#### Exercise brief
Every line from the one containing "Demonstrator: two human" to the one containing "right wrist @" in the records below, both included, must be set down exactly, and no other line.
Excerpted data: Begin
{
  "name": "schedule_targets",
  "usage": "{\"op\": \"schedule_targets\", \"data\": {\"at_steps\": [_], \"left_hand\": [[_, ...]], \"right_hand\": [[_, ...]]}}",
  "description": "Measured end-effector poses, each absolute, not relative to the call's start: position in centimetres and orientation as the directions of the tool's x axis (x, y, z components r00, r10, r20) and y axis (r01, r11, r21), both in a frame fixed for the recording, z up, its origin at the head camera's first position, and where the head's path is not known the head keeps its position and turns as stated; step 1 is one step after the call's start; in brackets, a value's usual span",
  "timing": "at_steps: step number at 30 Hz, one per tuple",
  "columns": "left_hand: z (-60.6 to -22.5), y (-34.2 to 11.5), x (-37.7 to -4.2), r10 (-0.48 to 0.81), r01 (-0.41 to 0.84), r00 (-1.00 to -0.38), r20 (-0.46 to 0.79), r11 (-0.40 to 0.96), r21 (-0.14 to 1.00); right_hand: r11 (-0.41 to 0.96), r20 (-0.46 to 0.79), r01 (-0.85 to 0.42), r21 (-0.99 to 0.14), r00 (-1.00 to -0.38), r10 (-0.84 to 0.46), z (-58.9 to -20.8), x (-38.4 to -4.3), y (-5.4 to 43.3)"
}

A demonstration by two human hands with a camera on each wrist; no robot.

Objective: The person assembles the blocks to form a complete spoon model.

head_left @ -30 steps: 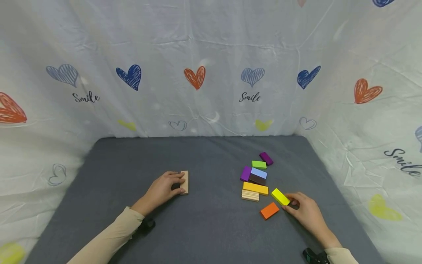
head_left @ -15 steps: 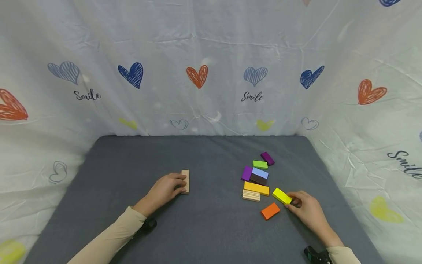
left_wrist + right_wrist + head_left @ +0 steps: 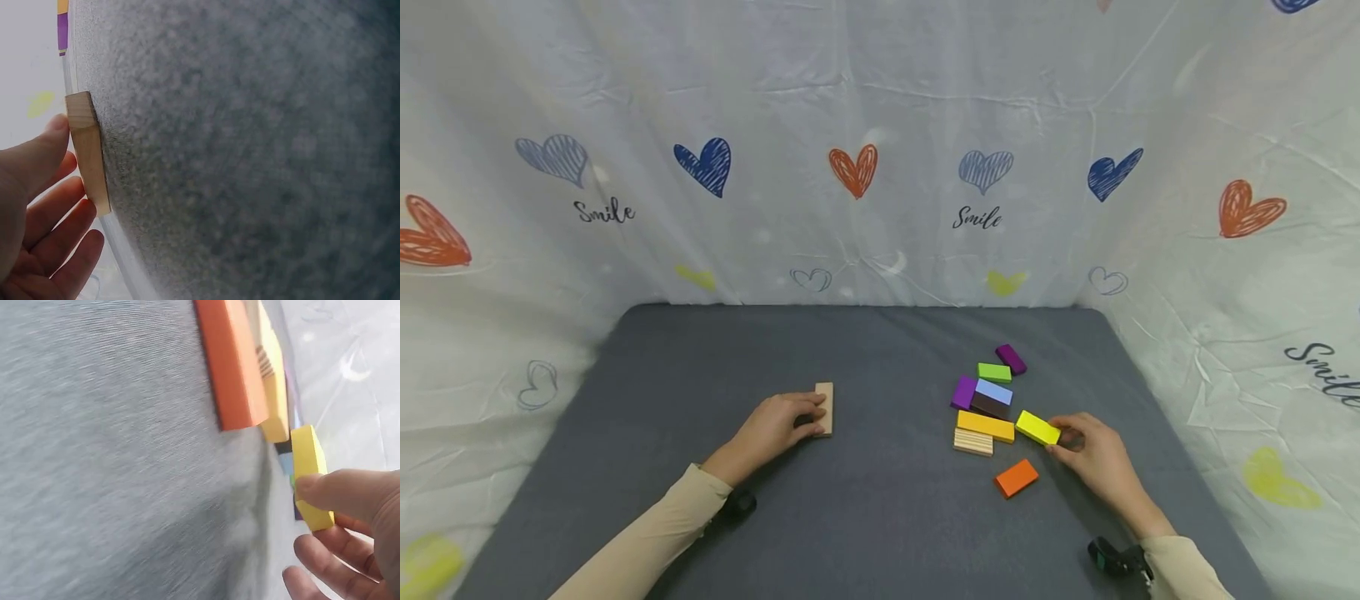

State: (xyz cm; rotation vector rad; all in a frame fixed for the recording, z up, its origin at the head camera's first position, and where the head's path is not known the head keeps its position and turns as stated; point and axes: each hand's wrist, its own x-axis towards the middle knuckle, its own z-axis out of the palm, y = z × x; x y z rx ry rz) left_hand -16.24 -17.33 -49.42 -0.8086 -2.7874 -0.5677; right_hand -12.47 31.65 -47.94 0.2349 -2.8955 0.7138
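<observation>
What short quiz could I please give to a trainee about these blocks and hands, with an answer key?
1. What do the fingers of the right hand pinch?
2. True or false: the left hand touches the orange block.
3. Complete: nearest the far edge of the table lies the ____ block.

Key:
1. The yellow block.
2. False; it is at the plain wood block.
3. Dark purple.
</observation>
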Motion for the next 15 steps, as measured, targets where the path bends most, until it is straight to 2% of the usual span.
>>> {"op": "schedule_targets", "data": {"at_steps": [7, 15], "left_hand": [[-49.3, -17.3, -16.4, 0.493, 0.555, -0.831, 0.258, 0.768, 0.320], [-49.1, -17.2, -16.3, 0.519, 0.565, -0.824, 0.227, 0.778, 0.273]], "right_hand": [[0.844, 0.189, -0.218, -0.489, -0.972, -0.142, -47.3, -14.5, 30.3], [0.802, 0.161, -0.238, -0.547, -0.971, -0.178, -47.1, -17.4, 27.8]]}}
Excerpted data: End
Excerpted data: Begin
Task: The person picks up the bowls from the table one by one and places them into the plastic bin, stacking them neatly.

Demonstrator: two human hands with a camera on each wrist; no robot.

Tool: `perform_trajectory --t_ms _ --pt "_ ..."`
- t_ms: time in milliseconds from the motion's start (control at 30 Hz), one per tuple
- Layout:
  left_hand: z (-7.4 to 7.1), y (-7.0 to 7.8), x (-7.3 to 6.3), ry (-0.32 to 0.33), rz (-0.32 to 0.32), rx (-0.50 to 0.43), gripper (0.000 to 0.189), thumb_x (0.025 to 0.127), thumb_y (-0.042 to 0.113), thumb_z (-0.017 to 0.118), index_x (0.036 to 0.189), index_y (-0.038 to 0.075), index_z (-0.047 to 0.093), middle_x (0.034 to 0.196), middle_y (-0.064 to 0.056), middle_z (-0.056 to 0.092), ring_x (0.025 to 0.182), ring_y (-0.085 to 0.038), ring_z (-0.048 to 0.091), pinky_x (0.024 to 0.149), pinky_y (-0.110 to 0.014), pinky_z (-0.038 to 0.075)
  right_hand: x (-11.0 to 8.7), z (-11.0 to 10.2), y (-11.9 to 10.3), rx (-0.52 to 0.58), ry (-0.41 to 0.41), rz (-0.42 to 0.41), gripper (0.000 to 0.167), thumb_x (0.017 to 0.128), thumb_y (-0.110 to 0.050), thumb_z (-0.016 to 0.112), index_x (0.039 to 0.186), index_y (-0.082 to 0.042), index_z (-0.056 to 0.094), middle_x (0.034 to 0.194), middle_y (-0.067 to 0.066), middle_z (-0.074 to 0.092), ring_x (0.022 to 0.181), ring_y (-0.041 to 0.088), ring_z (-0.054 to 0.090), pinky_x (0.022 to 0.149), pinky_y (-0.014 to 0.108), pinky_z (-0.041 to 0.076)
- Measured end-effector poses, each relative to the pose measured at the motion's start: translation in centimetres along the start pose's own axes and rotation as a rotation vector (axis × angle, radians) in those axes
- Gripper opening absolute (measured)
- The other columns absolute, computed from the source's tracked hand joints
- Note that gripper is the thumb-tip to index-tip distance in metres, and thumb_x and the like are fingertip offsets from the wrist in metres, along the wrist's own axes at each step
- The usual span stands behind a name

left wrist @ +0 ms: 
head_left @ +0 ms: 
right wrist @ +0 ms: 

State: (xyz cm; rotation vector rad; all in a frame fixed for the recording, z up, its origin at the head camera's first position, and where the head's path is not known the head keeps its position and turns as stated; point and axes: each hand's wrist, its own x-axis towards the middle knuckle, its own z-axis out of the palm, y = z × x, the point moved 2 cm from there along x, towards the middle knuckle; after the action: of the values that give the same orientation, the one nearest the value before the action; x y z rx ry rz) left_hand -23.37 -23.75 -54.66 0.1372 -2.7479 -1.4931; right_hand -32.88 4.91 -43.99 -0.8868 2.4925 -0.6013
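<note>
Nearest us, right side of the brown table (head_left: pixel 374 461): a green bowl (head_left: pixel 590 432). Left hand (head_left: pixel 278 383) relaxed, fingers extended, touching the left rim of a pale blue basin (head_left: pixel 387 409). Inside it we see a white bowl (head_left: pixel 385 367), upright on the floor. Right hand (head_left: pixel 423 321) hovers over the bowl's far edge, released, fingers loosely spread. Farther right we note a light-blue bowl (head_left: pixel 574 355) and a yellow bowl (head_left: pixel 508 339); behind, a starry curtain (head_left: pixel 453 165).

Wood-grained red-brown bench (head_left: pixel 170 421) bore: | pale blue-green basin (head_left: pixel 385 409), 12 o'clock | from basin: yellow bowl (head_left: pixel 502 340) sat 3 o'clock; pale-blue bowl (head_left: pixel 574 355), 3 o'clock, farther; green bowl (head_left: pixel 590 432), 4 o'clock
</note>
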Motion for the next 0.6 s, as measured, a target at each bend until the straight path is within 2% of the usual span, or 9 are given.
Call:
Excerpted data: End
#### Solution to this task
Demonstrator: two human hands with a camera on each wrist; no robot.

Tool: `perform_trajectory --t_ms _ --pt "_ ..."`
- t_ms: time in milliseconds from the motion's start (control at 30 Hz), one per tuple
- Layout:
  left_hand: z (-7.4 to 7.1), y (-7.0 to 7.8), x (-7.3 to 6.3), ry (-0.32 to 0.33), rz (-0.32 to 0.32), rx (-0.50 to 0.43), gripper (0.000 to 0.189), thumb_x (0.025 to 0.127), thumb_y (-0.042 to 0.113), thumb_z (-0.017 to 0.118), index_x (0.036 to 0.189), index_y (-0.038 to 0.075), index_z (-0.047 to 0.093), middle_x (0.034 to 0.196), middle_y (-0.064 to 0.056), middle_z (-0.056 to 0.092), ring_x (0.025 to 0.182), ring_y (-0.085 to 0.038), ring_z (-0.048 to 0.091), pinky_x (0.024 to 0.149), pinky_y (-0.110 to 0.014), pinky_z (-0.038 to 0.075)
  right_hand: x (-11.0 to 8.7), z (-11.0 to 10.2), y (-11.9 to 10.3), rx (-0.52 to 0.58), ry (-0.41 to 0.41), rz (-0.42 to 0.41), gripper (0.000 to 0.167), thumb_x (0.017 to 0.128), thumb_y (-0.110 to 0.050), thumb_z (-0.016 to 0.112), index_x (0.039 to 0.186), index_y (-0.082 to 0.042), index_z (-0.056 to 0.094), middle_x (0.034 to 0.194), middle_y (-0.067 to 0.066), middle_z (-0.074 to 0.092), ring_x (0.022 to 0.181), ring_y (-0.041 to 0.088), ring_z (-0.054 to 0.090), pinky_x (0.022 to 0.149), pinky_y (-0.014 to 0.108), pinky_z (-0.041 to 0.076)
- Measured end-effector poses, each relative to the pose measured at the motion's start: translation in centimetres along the start pose's own axes and rotation as a rotation vector (axis × angle, radians) in those axes
- Gripper opening absolute (measured)
- The other columns absolute, computed from the source's tracked hand joints
- Note that gripper is the thumb-tip to index-tip distance in metres, and thumb_x and the like are fingertip offsets from the wrist in metres, along the wrist's own axes at each step
- The usual span stands behind a name

left wrist @ +0 ms: 
head_left @ +0 ms: 
right wrist @ +0 ms: 

Nothing further is needed for the exercise.